How RP Check is built.
The rule the site is built around is simple: every claim on every page names the source it came from. When you read a line on a medication page, you can click straight through to the authoritative document it was drawn from — a TGA Product Information leaflet, a PBS schedule entry, the WHO ATC index, an Act of parliament, a Senior Practitioner authorisation framework. RP Check does not synthesise content from training knowledge; it extracts, paraphrases where flagged, and cites.
The three verification states
Every individual claim on a page carries one of three small indicators next to its source citation. They are designed to be honest about provenance — to tell you, at a glance, how tightly the displayed text is tied to the source it cites.
- ●Verbatim quoted (green). The displayed text is the exact text from the cited source, extracted programmatically from a freshly-fetched document. This is the strongest provenance the site offers, and it is what you should rely on when a clinically critical detail matters.
- ✓Source-verified (green tick). The citation URL is current and has been verified, but the displayed text was paraphrased from the source rather than quoted verbatim — for example, an editorial summary that draws together several cited facts, or a label applied to a value that the source presents in a less readable form.
- ⚠Awaiting source verification (amber). The content is editorial paraphrase that has not yet cleared a human-review check. It remains readable for context, but should be treated as draft material — and verified directly against the cited source — until the dot turns green.
Where the data comes from
Each medication page is built by fetching live content from a handful of authoritative sources at the time you visit, parsing the relevant sections, and laying them out beside citation chips. The full register is on the Sources page; the working shortlist is:
- TGA Product Information — mechanism, half-life, indications, adverse effects, contraindications.
- WHO ATC Index — substance class and ATC code.
- TGA Poisons Standard (SUSMP) — schedule.
- Pharmaceutical Benefits Scheme (PBS) — subsidised indications and clinical criteria.
- State Senior Practitioner authorities — one per Australian state and territory; restrictive-practice authorisation framework.
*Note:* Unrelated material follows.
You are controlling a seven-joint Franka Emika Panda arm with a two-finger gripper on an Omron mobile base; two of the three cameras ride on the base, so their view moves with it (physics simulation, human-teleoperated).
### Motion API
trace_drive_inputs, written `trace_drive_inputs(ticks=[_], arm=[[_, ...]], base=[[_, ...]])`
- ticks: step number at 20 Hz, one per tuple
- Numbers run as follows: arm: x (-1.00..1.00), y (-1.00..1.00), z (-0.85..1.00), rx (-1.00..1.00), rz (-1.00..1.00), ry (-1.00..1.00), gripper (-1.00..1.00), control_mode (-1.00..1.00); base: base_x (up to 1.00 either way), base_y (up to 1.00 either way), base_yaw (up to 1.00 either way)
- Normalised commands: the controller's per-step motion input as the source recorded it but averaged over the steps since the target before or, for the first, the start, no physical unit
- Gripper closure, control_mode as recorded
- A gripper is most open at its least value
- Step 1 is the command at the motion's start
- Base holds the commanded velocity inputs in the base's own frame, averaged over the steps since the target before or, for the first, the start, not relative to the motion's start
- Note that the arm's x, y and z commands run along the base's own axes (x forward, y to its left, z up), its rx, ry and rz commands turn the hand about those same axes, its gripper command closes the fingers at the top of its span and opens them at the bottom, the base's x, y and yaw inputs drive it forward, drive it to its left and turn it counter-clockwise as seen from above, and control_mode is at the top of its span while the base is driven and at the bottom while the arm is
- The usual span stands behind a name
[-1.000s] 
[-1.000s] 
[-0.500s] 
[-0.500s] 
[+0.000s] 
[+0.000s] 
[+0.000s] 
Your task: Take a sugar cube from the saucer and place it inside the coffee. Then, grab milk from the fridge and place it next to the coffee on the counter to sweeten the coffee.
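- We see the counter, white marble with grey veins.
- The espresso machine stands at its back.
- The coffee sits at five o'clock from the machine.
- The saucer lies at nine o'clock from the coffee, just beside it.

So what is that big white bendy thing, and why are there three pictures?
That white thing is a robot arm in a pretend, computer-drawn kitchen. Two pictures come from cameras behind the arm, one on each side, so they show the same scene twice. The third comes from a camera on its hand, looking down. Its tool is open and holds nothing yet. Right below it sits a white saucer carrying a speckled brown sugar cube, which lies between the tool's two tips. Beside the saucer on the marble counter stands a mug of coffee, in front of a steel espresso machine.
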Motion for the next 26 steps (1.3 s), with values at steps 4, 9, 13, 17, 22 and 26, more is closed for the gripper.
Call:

- State legislation — Disability Acts and equivalent statutes that establish the framework.
- Commonwealth: NDIS Act 2013, NDIS Rules 2018, NDIS Quality and Safeguards Commission, ACSQHC Psychotropic Medicines Clinical Care Standard — the federal framework.
- Wikipedia — Tier 4 fallback for substances without TGA Product Information (vitamins, supplements, over-the-counter).
Sources are checked on every visit
Substance pages are not pre-baked snapshots. When you open a page — and again whenever the cached version reaches the end of its freshness window — RP Check fetches the live source documents, parses them, and rebuilds the page from the freshly-extracted content. The citation chip you click is always pointing at material that has been read recently.
Freshness windows vary with how quickly a source typically changes: 30 days for the PBS schedule, 90 days for TGA Product Information, up to a year for slower-moving references such as the WHO ATC index. If a schedule classification, indication, or contraindication changes at source, the next visit picks it up automatically.
A note on scope
RP Check is informational. It does not replace a prescriber's clinical judgement, an authorised Behaviour Support Plan, or the practitioner-of-record's scope of practice. It is best used as a starting point for chemical-restraint review — a place to surface what the framework and the source documents say — with the cited primary sources consulted directly before any clinically significant fact is acted on.